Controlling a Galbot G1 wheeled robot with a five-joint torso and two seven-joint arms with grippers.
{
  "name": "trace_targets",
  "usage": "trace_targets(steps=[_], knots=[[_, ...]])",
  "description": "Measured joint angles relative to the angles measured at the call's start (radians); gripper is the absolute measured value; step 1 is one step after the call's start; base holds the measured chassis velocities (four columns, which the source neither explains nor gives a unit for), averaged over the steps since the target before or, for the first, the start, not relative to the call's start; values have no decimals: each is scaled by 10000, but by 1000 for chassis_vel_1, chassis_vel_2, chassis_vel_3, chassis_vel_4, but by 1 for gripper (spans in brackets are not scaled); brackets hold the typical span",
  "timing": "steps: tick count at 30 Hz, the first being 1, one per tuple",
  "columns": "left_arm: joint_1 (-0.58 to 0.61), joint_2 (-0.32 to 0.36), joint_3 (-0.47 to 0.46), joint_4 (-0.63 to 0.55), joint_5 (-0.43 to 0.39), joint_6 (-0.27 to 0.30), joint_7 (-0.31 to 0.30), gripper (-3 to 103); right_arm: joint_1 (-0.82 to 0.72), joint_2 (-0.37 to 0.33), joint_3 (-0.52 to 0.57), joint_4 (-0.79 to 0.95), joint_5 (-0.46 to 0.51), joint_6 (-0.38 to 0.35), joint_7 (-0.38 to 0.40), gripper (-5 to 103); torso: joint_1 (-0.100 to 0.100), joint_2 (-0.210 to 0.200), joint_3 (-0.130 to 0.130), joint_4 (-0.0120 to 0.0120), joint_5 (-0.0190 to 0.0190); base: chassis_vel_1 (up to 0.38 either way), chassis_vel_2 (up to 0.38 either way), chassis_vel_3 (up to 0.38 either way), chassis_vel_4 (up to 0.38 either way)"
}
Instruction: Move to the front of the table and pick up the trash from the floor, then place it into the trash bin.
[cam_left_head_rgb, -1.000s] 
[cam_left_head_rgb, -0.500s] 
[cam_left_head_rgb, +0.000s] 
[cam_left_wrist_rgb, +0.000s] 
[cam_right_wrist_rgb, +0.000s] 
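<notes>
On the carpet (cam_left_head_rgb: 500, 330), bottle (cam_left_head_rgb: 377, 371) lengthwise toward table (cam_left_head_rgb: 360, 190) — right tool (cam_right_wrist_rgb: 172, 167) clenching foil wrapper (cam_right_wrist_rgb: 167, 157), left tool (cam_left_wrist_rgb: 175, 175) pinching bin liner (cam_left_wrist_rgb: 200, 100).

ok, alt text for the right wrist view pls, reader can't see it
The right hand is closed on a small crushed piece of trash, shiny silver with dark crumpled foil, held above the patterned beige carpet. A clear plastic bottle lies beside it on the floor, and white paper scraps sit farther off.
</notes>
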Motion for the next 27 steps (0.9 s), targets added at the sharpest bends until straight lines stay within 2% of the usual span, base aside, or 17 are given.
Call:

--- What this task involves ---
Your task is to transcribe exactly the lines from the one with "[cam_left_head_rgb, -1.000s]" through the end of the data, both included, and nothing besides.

--- Response ---
[cam_left_head_rgb, -1.000s] 
[cam_left_head_rgb, -0.500s] 
[cam_left_head_rgb, +0.000s] 
[cam_left_wrist_rgb, +0.000s] 
[cam_right_wrist_rgb, +0.000s] 
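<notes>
On the carpet (cam_left_head_rgb: 500, 330), bottle (cam_left_head_rgb: 377, 371) lengthwise toward table (cam_left_head_rgb: 360, 190) — right tool (cam_right_wrist_rgb: 172, 167) clenching foil wrapper (cam_right_wrist_rgb: 167, 157), left tool (cam_left_wrist_rgb: 175, 175) pinching bin liner (cam_left_wrist_rgb: 200, 100).

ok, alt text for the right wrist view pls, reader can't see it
The right hand is closed on a small crushed piece of trash, shiny silver with dark crumpled foil, held above the patterned beige carpet. A clear plastic bottle lies beside it on the floor, and white paper scraps sit farther off.
</notes>
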Motion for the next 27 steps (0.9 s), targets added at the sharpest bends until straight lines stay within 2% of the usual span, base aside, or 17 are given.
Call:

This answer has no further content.